Schuldrecht
Von: , 05.03.2011 12:36 Uhr
Liebe/-r Experte/-in,
Guten Tag
Dieses mal geht es um einen etwas naiven jedoch sehr hilfsbereiten Nachbarn.
Er ist Bosnier, Kriegsflüchtling, hatte derzeit in Göppingen gelebt und einen Kredit in Höhe von 10.000 DM aufgenommen.
Er wurde irgendwann aber abgeschoben.
Seit 3 Jahren ist er wieder hier, legal, verheiratet, ein kleines Kind, Alleinverdiener und fleißig.
Sept.2010 bekommt er eine Rechnung von seiner ehemaligen Bank über 5300 Restschuld.
Die Verjährungsfrist von drei Jahren ist bereits abgelaufen gewesen.
Meinem Rat binnen drei Wochen ab Erhalt des Schreibens, "Einrede der Verjährung" geltend zu machen, ist er nicht gefolgt.
Er bat die Bank um eine genaue Aufstellung.

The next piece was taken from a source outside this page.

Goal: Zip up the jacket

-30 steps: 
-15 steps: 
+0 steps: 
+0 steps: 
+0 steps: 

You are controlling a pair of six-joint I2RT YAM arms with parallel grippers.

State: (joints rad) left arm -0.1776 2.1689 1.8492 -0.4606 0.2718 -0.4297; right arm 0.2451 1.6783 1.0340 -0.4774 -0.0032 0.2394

Heute bekommt er eine neue Forderung, mit Androhung von gerichtlichen Schritten, Lohnpfändung und alles weitere aus der untersten Schublade.
Hat er nun die Verjährung verpasst, weil er die Einrede der Verjährung nicht fristgerecht geltend gemacht hat ?
Die Verjährung ist Ende 2009 eingetreten.